Cartas católicas
Santiago
- 1
Atención, ahora, los ricos: llorad a gritos por las desgracias que se os vienen encima.
- 2
Vuestra riqueza está podrida y vuestros trajes se han apolillado.
- 3
Vuestro oro y vuestra plata están oxidados y su herrumbre se convertirá en testimonio contra vosotros y devorará vuestras carnes como fuego. ¡Habéis acumulado riquezas… en los últimos días!
- 4
Mirad, el jornal de los obreros que segaron vuestros campos, el que vosotros habéis retenido, está gritando, y los gritos de los segadores han llegado a los oídos del Señor del universo.
- 5
Habéis vivido con lujo sobre la tierra y os habéis dado a la gran vida, habéis cebado vuestros corazones para el día de la matanza.
- 6
Habéis condenado, habéis asesinado al inocente, el cual no os ofrece resistencia.
- 7
Por tanto, hermanos, esperad con paciencia hasta la venida del Señor.
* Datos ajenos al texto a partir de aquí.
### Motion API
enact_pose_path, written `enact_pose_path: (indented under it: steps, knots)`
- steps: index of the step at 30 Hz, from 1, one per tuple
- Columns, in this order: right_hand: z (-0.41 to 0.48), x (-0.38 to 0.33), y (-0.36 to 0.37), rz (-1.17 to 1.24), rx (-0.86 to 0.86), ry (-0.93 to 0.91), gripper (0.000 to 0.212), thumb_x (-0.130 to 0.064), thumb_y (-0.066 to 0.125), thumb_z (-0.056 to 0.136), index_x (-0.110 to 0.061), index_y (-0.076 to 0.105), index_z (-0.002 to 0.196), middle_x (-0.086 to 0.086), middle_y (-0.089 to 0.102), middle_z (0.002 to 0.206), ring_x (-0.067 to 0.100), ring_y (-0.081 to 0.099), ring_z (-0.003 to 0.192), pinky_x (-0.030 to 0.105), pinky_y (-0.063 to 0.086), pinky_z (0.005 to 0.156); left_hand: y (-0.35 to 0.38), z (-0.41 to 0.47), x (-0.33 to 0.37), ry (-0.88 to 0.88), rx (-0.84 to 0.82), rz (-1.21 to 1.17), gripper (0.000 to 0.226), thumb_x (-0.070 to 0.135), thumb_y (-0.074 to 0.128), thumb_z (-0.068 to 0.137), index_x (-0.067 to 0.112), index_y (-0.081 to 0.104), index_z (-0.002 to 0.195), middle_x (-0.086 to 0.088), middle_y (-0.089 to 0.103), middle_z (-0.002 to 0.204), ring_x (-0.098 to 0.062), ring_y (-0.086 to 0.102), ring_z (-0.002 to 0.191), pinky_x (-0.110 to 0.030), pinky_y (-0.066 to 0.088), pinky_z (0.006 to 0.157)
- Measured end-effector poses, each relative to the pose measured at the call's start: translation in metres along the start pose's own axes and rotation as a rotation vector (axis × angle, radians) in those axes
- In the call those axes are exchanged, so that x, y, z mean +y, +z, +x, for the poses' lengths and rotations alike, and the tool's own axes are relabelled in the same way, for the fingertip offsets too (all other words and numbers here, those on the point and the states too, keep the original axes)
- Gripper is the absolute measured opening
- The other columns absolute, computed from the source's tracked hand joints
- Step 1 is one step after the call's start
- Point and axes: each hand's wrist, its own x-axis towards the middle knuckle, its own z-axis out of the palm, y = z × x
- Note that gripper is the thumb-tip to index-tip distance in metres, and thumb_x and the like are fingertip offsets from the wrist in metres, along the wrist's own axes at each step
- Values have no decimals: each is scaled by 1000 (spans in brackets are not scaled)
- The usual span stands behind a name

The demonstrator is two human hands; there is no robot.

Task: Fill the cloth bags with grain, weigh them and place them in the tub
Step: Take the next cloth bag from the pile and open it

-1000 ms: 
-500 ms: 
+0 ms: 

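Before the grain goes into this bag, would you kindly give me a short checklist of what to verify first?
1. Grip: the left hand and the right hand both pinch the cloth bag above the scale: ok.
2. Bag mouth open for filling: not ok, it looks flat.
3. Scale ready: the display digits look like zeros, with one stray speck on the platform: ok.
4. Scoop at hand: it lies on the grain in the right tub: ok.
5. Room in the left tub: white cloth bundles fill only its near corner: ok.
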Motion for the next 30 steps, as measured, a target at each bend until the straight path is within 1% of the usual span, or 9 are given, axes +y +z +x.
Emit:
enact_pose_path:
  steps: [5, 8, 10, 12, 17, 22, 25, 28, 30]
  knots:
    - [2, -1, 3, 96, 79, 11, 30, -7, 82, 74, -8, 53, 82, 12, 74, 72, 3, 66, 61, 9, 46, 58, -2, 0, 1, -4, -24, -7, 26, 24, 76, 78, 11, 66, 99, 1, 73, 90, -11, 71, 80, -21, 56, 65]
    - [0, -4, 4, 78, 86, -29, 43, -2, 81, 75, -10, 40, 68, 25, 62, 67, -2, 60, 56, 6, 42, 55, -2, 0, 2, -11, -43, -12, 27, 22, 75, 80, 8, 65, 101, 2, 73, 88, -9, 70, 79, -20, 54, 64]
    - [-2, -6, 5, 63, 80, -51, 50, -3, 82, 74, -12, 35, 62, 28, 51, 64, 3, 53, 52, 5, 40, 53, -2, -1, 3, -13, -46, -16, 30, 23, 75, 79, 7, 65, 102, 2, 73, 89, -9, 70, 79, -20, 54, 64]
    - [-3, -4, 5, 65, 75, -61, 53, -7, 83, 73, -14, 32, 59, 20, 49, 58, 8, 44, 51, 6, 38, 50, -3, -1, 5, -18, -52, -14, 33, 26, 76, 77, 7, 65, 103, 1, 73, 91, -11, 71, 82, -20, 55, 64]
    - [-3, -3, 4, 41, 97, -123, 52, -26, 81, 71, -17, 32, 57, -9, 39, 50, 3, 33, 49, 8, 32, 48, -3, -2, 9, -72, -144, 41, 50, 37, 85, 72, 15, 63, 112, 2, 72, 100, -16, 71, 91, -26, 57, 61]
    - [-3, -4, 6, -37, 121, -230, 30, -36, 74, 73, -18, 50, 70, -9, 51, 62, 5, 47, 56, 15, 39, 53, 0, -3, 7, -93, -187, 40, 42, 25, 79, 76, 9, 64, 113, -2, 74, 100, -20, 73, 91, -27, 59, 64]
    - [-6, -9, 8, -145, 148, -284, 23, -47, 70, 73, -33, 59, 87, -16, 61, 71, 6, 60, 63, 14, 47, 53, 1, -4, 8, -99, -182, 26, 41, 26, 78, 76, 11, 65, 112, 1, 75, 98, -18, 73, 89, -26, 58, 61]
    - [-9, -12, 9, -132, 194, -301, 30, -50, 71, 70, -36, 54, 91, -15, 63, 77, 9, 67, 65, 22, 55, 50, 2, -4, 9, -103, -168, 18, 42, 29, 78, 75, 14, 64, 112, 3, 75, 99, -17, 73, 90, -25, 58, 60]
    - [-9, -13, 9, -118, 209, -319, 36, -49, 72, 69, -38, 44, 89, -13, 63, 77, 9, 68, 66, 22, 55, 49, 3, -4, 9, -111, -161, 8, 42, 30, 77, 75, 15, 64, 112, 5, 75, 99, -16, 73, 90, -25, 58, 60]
Mirad: el labrador aguarda el fruto precioso de la tierra, esperando con paciencia hasta que recibe la lluvia temprana y la tardía.
- 8
Esperad con paciencia también vosotros, y fortaleced vuestros corazones, porque la venida del Señor está cerca.
- 9
Hermanos, no os quejéis los unos de los otros, para que no seáis condenados; mirad: el juez está ya a las puertas.
- 10
Hermanos, tomad como modelo de resistencia y de paciencia a los profetas que hablaron en nombre del Señor;
- 11
mirad: nosotros proclamamos dichosos a los que tuvieron paciencia. Habéis oído hablar de la paciencia de Job y ya sabéis el final que le concedió el Señor, porque el Señor es compasivo y misericordioso.
- 12
Y sobre todo, hermanos míos, no juréis, ni por el cielo, ni por la tierra, ni hagáis otro tipo de juramento; que vuestro sí sea sí, y vuestro no, no, para que no caigáis bajo condena.
- 13
¿Está sufriendo alguno de vosotros? Rece. ¿Está contento? Cante.
- 14
¿Está enfermo alguno de vosotros? Llame a los presbíteros de la Iglesia, que recen por él y lo unjan con óleo en el nombre del Señor.
- 15
La oración hecha con fe salvará al enfermo y el Señor lo restablecerá; y si hubiera cometido algún pecado, le será perdonado.
- 16
Por tanto, confesaos mutuamente los pecados y rezad unos por otros para que os curéis: mucho puede la oración insistente del justo.
- 17
Elías era semejante a nosotros en el sufrimiento, y rezó insistentemente para que no lloviera, y no llovió sobre la tierra durante tres años y seis meses.
- 18
Volvió a rezar, y el cielo dio la lluvia y la tierra produjo su fruto.
- 19
Hermanos míos, si alguno de vosotros se desvía de la verdad y otro lo convierte,
- 20
sepa que quien convierte a un pecador de su extravío se salvará de la muerte y sepultará un sinfín de pecados.